**Directions for this task**
Say the data back exactly as it is written below.
+--
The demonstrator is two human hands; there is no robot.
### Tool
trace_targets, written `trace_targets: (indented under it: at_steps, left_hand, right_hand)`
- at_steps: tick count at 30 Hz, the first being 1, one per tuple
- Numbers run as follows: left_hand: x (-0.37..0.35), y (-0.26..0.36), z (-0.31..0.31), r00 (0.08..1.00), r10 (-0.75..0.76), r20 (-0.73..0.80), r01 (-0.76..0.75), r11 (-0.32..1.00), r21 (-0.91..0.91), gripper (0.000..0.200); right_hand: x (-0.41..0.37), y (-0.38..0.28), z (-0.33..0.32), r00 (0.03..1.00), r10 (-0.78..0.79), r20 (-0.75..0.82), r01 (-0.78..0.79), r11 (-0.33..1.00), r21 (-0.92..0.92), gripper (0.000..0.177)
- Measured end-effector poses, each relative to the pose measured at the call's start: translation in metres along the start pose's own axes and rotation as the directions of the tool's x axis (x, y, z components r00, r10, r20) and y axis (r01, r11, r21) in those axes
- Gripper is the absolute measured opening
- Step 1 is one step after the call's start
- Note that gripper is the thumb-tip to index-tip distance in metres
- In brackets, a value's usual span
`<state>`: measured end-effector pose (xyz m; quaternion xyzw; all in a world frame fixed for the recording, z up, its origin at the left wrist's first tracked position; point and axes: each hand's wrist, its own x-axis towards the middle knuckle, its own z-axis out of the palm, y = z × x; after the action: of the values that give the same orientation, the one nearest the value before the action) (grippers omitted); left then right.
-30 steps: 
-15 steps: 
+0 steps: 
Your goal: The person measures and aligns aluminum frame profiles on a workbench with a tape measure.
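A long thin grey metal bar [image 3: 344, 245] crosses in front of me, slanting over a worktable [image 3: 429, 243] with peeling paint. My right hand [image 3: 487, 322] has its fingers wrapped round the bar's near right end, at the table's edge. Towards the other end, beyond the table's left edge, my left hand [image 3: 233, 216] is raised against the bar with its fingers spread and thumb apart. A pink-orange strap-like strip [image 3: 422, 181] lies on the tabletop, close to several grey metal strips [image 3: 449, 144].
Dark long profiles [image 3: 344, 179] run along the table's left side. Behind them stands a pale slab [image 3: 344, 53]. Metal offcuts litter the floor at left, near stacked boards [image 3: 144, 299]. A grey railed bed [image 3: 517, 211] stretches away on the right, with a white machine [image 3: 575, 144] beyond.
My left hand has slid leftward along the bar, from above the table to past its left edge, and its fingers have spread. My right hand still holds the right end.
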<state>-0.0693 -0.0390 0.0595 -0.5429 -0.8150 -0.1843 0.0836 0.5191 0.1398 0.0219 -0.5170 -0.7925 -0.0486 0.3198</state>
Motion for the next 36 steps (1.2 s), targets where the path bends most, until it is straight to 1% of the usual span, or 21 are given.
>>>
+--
**Response box**
The demonstrator is two human hands; there is no robot.
### Tool
trace_targets, written `trace_targets: (indented under it: at_steps, left_hand, right_hand)`
- at_steps: tick count at 30 Hz, the first being 1, one per tuple
- Numbers run as follows: left_hand: x (-0.37..0.35), y (-0.26..0.36), z (-0.31..0.31), r00 (0.08..1.00), r10 (-0.75..0.76), r20 (-0.73..0.80), r01 (-0.76..0.75), r11 (-0.32..1.00), r21 (-0.91..0.91), gripper (0.000..0.200); right_hand: x (-0.41..0.37), y (-0.38..0.28), z (-0.33..0.32), r00 (0.03..1.00), r10 (-0.78..0.79), r20 (-0.75..0.82), r01 (-0.78..0.79), r11 (-0.33..1.00), r21 (-0.92..0.92), gripper (0.000..0.177)
- Measured end-effector poses, each relative to the pose measured at the call's start: translation in metres along the start pose's own axes and rotation as the directions of the tool's x axis (x, y, z components r00, r10, r20) and y axis (r01, r11, r21) in those axes
- Gripper is the absolute measured opening
- Step 1 is one step after the call's start
- Note that gripper is the thumb-tip to index-tip distance in metres
- In brackets, a value's usual span
`<state>`: measured end-effector pose (xyz m; quaternion xyzw; all in a world frame fixed for the recording, z up, its origin at the left wrist's first tracked position; point and axes: each hand's wrist, its own x-axis towards the middle knuckle, its own z-axis out of the palm, y = z × x; after the action: of the values that give the same orientation, the one nearest the value before the action) (grippers omitted); left then right.
-30 steps: 
-15 steps: 
+0 steps: 
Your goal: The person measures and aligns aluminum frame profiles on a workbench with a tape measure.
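A long thin grey metal bar [image 3: 344, 245] crosses in front of me, slanting over a worktable [image 3: 429, 243] with peeling paint. My right hand [image 3: 487, 322] has its fingers wrapped round the bar's near right end, at the table's edge. Towards the other end, beyond the table's left edge, my left hand [image 3: 233, 216] is raised against the bar with its fingers spread and thumb apart. A pink-orange strap-like strip [image 3: 422, 181] lies on the tabletop, close to several grey metal strips [image 3: 449, 144].
Dark long profiles [image 3: 344, 179] run along the table's left side. Behind them stands a pale slab [image 3: 344, 53]. Metal offcuts litter the floor at left, near stacked boards [image 3: 144, 299]. A grey railed bed [image 3: 517, 211] stretches away on the right, with a white machine [image 3: 575, 144] beyond.
My left hand has slid leftward along the bar, from above the table to past its left edge, and its fingers have spread. My right hand still holds the right end.
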<state>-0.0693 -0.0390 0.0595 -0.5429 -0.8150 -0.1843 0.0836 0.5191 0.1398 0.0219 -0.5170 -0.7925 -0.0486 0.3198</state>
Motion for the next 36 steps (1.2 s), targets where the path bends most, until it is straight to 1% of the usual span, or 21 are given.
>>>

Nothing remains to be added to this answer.